Read also: China Passes Far-Reaching Regulations to Protect User Privacy
The Personal Information Protection Law (PIPL), as it is officially known, was unveiled earlier in the month. It has some key differences from other regulations that govern data collection and transmission, such as the European General Data Protection Regulation (GDPR). In this case, China is reportedly still going to have a significant reach into consumers’ private information.
But as to how that data can flow outside of the country, or be handled by firms based outside of China’s borders….
Foreign Firms and Data Collection
Per an English translation of the law, via Denzen Shira & Associates, Chapter III of the law mandates that firms moving beyond the country’s borders must pass security assessments levied by the Cyberspace Administration of China, or must have been “certified” by the country’s cybersecurity department.
And here’s a bit of a shot across the bow for companies that want to do business in China: If data are to be given over to foreign law enforcement agencies, there must be consent from the government. That might be a stumbling block for Apple and other firms that rely on China for a significant percentage of the top line.
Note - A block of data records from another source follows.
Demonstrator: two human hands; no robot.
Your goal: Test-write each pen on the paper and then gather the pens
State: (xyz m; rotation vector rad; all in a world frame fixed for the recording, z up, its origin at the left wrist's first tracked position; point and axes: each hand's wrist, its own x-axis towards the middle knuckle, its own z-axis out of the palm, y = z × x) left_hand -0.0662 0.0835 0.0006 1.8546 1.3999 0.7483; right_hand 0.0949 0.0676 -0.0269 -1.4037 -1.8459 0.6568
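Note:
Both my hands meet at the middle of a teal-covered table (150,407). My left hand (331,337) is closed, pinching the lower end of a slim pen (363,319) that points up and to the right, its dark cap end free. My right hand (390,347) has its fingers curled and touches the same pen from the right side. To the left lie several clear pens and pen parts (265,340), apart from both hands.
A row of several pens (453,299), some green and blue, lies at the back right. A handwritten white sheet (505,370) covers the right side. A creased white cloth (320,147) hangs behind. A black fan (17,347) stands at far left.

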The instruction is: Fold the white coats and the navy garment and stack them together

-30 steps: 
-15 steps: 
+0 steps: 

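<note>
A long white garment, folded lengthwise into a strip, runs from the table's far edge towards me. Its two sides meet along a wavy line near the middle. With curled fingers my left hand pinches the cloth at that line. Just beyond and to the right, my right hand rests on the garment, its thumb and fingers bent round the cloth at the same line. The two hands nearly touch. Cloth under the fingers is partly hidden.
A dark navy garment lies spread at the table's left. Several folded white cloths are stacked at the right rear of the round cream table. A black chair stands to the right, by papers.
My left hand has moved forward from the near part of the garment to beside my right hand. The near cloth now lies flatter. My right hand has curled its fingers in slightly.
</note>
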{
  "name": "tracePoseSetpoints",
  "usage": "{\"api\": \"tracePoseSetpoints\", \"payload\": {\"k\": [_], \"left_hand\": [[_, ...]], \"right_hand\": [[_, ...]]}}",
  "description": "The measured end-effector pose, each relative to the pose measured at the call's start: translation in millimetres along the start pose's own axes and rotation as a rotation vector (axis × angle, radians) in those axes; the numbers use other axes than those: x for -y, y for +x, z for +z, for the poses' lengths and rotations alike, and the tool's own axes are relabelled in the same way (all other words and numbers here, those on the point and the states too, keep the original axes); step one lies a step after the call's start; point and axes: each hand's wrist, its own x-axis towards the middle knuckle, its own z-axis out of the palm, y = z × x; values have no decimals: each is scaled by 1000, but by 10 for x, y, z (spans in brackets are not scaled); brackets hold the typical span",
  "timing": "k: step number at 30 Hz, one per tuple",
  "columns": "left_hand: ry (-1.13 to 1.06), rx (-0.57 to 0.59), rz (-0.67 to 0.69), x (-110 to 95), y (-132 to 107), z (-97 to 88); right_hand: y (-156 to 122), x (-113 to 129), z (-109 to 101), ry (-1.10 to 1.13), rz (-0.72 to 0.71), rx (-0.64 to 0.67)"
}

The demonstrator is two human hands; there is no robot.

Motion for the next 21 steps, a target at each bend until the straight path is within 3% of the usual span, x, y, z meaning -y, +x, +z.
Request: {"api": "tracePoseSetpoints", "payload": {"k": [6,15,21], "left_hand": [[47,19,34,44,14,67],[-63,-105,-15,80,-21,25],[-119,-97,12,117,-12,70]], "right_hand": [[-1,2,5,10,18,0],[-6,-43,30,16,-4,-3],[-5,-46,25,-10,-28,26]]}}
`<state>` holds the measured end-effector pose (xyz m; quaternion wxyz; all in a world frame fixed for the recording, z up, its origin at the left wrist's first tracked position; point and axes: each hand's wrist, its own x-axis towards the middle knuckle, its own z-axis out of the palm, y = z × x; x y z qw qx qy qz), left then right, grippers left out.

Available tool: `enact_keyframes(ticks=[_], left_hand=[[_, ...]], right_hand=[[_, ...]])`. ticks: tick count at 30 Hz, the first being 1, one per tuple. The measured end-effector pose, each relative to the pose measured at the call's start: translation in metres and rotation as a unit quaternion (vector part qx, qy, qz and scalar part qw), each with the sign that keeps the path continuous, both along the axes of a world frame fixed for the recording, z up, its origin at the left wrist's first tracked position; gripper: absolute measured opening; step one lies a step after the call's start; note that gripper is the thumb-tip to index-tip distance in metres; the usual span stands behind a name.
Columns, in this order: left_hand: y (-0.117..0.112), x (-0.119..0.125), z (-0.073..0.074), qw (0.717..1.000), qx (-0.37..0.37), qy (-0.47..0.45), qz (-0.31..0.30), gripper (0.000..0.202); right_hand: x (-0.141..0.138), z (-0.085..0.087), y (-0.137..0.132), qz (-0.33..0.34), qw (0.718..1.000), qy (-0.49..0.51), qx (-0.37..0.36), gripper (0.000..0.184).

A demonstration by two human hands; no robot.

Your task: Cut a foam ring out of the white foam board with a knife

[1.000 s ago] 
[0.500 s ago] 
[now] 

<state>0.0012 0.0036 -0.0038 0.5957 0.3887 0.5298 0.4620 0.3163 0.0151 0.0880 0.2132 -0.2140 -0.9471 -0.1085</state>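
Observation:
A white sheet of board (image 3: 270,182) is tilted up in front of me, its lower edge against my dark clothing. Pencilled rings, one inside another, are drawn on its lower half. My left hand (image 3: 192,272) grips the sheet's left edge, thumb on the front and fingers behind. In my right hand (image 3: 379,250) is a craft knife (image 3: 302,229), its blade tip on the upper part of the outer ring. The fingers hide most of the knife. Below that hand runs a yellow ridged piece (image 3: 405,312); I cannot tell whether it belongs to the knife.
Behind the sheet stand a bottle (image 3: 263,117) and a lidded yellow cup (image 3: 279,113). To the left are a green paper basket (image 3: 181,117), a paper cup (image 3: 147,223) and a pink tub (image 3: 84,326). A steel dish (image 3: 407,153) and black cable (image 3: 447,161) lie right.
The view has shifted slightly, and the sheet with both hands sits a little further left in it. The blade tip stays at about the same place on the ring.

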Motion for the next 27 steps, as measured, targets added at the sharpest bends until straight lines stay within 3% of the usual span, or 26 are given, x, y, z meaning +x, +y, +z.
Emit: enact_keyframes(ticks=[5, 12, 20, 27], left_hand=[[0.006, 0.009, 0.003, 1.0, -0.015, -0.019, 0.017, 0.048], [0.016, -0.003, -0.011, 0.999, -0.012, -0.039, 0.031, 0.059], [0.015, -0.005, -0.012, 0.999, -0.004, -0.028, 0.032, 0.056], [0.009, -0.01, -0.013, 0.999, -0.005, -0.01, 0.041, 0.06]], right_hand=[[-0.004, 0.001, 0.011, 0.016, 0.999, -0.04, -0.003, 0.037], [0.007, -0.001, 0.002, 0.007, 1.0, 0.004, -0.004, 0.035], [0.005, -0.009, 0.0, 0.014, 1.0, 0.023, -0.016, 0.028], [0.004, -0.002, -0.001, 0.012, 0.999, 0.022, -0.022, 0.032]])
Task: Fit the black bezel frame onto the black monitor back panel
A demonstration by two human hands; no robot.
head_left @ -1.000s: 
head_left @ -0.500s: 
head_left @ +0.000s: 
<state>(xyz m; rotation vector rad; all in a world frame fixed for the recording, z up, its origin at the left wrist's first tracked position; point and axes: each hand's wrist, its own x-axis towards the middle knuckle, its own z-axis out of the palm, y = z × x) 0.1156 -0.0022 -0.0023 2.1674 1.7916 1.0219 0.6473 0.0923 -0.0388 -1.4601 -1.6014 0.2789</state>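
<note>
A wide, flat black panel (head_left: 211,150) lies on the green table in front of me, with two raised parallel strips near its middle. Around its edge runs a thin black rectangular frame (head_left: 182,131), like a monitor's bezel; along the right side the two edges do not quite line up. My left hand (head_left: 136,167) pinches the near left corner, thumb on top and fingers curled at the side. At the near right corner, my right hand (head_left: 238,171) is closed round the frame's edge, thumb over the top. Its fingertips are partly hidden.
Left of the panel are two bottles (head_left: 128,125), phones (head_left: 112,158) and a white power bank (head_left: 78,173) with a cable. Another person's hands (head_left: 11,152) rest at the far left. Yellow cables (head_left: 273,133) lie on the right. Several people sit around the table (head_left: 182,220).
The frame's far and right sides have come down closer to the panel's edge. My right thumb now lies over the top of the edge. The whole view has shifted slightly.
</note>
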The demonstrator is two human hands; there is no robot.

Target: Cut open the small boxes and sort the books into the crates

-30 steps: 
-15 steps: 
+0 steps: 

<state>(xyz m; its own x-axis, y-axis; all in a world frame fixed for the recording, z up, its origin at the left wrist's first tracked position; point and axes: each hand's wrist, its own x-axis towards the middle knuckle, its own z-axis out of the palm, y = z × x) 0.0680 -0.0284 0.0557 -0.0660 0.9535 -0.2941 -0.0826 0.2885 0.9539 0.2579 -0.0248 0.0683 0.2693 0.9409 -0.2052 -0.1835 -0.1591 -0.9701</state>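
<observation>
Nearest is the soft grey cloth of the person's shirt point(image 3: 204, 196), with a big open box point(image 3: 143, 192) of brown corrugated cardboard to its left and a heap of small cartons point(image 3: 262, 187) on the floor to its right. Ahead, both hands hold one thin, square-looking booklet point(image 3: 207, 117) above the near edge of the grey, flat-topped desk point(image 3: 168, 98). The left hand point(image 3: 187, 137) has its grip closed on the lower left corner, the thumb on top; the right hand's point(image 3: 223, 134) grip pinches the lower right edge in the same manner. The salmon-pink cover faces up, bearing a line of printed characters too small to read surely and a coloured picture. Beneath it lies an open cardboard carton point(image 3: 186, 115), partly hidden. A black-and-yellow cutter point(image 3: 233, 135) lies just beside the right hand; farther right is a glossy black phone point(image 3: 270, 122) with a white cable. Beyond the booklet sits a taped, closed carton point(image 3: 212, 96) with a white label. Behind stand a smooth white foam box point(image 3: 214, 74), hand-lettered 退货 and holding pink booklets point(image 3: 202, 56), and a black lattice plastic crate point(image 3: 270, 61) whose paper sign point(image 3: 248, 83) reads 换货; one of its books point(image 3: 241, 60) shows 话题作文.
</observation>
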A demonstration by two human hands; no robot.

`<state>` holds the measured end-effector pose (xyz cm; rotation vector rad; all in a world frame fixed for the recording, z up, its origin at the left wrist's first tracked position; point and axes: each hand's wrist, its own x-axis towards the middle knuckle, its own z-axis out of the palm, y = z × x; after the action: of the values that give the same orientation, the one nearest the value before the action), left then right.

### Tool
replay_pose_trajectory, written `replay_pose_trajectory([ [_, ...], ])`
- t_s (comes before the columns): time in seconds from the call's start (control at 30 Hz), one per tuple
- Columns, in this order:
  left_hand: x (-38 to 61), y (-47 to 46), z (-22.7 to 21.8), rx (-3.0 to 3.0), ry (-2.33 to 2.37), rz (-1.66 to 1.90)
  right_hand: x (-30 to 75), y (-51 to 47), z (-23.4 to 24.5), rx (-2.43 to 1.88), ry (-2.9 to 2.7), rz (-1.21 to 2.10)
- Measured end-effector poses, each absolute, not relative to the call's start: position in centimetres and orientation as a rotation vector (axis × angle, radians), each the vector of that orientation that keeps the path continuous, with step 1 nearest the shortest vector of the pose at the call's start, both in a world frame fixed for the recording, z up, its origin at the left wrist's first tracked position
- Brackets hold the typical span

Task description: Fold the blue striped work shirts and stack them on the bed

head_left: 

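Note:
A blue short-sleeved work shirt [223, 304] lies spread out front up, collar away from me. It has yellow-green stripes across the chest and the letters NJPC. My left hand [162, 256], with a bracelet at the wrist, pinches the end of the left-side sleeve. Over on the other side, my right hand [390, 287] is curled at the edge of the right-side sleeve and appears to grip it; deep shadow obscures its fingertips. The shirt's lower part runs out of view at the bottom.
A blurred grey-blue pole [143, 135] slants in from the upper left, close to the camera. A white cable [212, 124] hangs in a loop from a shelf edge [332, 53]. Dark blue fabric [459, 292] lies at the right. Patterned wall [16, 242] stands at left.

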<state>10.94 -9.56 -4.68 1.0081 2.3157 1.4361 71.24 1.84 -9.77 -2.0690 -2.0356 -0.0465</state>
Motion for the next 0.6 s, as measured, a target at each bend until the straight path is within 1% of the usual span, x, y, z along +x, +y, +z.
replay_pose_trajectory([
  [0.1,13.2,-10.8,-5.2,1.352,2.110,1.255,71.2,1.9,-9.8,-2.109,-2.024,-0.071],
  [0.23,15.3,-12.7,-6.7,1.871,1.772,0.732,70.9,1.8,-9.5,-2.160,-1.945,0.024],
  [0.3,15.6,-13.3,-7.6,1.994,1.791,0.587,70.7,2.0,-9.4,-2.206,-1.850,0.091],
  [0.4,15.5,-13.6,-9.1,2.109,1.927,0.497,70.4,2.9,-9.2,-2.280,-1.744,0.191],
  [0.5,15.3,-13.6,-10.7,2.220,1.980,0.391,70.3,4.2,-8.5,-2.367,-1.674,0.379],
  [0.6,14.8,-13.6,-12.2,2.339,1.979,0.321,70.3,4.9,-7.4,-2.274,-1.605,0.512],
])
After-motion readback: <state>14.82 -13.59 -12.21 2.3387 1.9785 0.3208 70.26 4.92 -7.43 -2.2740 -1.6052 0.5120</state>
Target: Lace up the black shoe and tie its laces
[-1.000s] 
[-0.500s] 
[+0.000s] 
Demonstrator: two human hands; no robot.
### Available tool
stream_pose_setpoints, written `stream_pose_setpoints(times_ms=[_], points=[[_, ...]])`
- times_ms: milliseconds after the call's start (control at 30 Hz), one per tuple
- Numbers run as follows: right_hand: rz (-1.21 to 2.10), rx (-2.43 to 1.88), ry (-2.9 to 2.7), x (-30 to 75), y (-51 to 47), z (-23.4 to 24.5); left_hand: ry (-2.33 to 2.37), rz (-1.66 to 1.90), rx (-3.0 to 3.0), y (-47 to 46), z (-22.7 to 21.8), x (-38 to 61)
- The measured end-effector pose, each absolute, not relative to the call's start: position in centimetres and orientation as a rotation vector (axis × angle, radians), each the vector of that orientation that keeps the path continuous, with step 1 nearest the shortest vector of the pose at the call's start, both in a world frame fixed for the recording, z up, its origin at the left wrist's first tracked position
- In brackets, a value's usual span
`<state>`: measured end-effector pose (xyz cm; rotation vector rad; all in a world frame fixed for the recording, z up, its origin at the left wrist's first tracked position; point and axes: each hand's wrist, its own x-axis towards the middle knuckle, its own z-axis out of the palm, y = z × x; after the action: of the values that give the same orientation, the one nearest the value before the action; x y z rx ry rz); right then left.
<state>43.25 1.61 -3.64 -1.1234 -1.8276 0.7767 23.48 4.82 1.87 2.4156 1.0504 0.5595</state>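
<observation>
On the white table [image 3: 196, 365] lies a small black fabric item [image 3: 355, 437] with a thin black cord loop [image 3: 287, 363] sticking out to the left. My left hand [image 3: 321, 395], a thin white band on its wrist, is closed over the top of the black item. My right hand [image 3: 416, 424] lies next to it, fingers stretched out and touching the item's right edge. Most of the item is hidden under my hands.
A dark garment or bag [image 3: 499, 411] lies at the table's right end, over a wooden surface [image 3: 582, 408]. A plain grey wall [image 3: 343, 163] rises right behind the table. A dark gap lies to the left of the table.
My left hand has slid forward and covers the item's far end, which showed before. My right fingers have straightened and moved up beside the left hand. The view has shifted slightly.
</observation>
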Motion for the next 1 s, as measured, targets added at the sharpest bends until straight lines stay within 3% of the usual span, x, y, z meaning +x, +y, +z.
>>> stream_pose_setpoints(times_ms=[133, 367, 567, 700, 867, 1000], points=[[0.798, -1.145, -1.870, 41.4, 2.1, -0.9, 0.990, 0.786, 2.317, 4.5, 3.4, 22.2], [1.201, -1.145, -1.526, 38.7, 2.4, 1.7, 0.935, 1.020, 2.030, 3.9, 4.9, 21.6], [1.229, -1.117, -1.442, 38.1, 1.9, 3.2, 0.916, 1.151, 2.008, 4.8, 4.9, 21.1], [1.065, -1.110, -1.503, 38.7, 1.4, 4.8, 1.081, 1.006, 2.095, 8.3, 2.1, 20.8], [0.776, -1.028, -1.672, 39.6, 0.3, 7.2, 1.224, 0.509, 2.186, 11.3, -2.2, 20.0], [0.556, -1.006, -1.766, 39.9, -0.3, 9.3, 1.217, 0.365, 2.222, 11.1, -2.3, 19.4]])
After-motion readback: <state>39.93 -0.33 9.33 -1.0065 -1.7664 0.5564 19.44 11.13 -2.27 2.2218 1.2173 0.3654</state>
The PIPL follows legislation from June and April that, as noted in the country’s new Data Security Law taking effect this week, would make much of the data collected from social media, eCommerce and other online activities open to the government. Those moves would apply to companies like Alibaba, ByteDance and others — which indicates, too, that at least some of those firms may curtail their data collection activities in the face of continued crackdowns from watchdogs.
(Incidentally, there are indications that online activities are getting ever-more stringent oversight from regulators, across all demographics, especially younger, tech-savvy citizens. For example, The Wall Street Journal reports that younger users can only play online video games three hours a week.)
Related news: China’s Latest Tech Regs Fixated on Data Control
There are indications, too, that foreign firms are already bending a bit. Tesla, as has been reported, is boosting its data center operations in the country to keep the data that it collects in the country inside China.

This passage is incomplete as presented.